◆ Work instructions: The response must contain every line from the records below that has "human".

-------------------------

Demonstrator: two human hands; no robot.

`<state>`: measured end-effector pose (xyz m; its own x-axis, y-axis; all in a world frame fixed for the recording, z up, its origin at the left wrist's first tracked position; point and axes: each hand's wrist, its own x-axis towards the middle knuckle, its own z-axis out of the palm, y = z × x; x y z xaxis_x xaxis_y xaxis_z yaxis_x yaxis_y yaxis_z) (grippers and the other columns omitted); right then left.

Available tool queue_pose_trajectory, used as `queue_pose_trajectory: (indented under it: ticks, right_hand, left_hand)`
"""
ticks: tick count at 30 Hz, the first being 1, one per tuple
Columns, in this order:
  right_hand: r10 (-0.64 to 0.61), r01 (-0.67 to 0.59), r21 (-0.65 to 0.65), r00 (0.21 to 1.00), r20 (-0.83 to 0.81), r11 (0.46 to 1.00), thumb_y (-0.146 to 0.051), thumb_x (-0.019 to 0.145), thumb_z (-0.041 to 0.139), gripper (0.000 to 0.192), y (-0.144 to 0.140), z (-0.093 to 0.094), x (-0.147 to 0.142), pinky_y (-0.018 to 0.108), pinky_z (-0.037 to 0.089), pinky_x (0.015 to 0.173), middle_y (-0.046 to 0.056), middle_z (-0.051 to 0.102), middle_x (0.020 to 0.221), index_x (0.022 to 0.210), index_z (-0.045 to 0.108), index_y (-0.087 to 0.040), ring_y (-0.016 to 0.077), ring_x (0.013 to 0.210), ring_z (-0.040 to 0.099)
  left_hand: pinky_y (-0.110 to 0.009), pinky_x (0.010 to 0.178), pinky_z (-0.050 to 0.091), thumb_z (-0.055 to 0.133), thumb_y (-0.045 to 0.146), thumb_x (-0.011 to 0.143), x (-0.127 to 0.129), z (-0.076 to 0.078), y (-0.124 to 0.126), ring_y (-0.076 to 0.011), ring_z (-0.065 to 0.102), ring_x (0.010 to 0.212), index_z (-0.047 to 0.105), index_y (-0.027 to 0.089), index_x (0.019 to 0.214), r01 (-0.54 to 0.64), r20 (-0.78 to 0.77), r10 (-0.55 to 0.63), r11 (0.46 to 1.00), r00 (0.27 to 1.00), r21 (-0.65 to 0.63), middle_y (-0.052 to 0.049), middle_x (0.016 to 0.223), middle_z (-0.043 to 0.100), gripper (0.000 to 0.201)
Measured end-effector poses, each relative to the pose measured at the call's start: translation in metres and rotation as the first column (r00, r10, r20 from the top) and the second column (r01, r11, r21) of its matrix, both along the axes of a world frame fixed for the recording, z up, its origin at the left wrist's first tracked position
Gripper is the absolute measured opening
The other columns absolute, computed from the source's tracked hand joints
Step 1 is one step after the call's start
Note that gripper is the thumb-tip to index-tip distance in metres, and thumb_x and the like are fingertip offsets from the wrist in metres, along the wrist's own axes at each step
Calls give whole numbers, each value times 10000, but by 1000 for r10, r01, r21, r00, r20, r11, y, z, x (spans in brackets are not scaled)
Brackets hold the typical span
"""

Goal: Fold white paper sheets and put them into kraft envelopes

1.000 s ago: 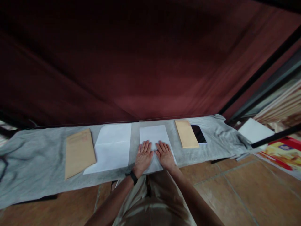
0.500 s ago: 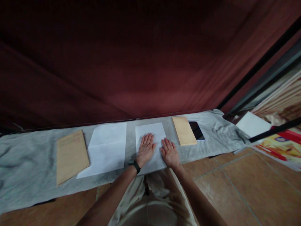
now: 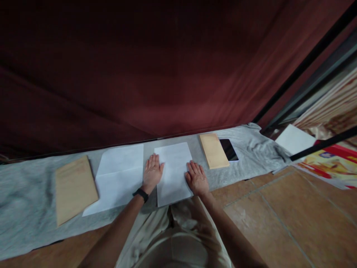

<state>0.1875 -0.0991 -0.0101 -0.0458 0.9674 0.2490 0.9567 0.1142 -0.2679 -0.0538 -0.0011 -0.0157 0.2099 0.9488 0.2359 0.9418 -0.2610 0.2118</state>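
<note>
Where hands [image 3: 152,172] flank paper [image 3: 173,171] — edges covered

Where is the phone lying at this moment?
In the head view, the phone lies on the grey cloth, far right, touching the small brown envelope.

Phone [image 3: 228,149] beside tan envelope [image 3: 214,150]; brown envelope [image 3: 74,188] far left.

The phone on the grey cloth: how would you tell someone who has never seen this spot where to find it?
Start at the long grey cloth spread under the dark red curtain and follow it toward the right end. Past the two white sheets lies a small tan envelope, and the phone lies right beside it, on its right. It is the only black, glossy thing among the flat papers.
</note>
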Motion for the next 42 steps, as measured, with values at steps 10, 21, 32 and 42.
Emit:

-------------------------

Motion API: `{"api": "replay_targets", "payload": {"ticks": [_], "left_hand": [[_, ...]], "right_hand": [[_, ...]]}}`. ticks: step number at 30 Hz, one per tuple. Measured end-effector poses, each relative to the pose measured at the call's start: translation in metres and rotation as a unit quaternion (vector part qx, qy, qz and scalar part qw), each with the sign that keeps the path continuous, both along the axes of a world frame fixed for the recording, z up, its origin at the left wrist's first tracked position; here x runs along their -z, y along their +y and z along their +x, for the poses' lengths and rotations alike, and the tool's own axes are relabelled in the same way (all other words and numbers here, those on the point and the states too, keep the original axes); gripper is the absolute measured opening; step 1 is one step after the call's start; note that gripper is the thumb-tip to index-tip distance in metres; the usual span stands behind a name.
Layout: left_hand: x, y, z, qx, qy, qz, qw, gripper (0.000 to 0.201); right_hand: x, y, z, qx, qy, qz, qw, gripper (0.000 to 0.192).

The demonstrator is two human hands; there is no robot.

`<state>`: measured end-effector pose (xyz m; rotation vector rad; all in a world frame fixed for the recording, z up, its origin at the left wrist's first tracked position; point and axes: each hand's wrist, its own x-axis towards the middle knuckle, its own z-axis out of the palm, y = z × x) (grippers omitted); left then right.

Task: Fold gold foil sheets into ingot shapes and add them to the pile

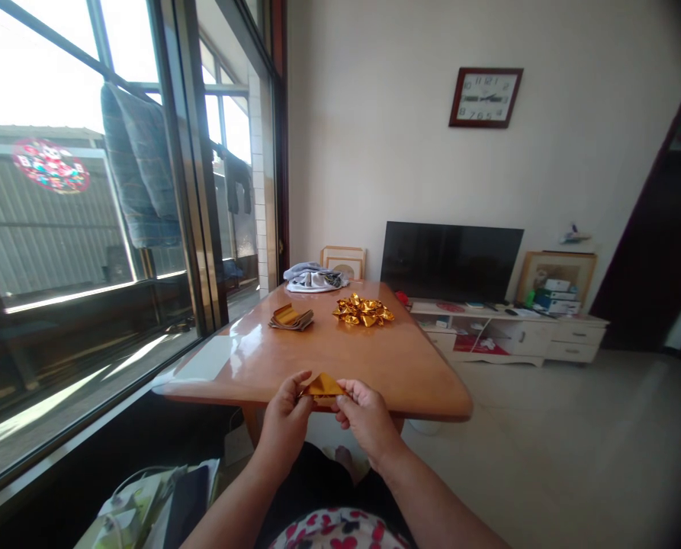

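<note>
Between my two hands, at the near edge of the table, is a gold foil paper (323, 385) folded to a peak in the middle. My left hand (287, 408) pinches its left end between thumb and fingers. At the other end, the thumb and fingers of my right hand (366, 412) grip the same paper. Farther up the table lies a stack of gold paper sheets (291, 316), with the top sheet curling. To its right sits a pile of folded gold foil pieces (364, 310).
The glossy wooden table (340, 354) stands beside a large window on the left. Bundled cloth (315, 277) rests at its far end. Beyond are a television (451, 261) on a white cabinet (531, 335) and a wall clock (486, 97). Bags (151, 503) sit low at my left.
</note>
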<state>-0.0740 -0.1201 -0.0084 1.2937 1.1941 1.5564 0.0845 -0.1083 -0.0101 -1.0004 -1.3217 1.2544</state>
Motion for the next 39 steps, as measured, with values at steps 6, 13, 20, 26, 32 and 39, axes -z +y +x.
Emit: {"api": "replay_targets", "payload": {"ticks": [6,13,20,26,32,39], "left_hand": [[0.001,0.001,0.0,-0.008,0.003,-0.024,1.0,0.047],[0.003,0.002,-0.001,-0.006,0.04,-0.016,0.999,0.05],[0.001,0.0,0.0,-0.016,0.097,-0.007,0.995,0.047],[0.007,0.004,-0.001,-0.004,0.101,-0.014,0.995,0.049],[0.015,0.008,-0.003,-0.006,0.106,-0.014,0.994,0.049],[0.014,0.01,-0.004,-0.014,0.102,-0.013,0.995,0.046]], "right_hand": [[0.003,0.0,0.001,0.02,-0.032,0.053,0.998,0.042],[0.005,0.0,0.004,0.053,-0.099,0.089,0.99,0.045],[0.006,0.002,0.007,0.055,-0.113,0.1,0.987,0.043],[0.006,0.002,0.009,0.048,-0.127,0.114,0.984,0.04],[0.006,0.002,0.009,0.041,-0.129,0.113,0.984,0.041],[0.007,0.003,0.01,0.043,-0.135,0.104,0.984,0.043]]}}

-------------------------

◆ Final answer:
Demonstrator: two human hands; no robot.
The demonstrator is two human hands; there is no robot.

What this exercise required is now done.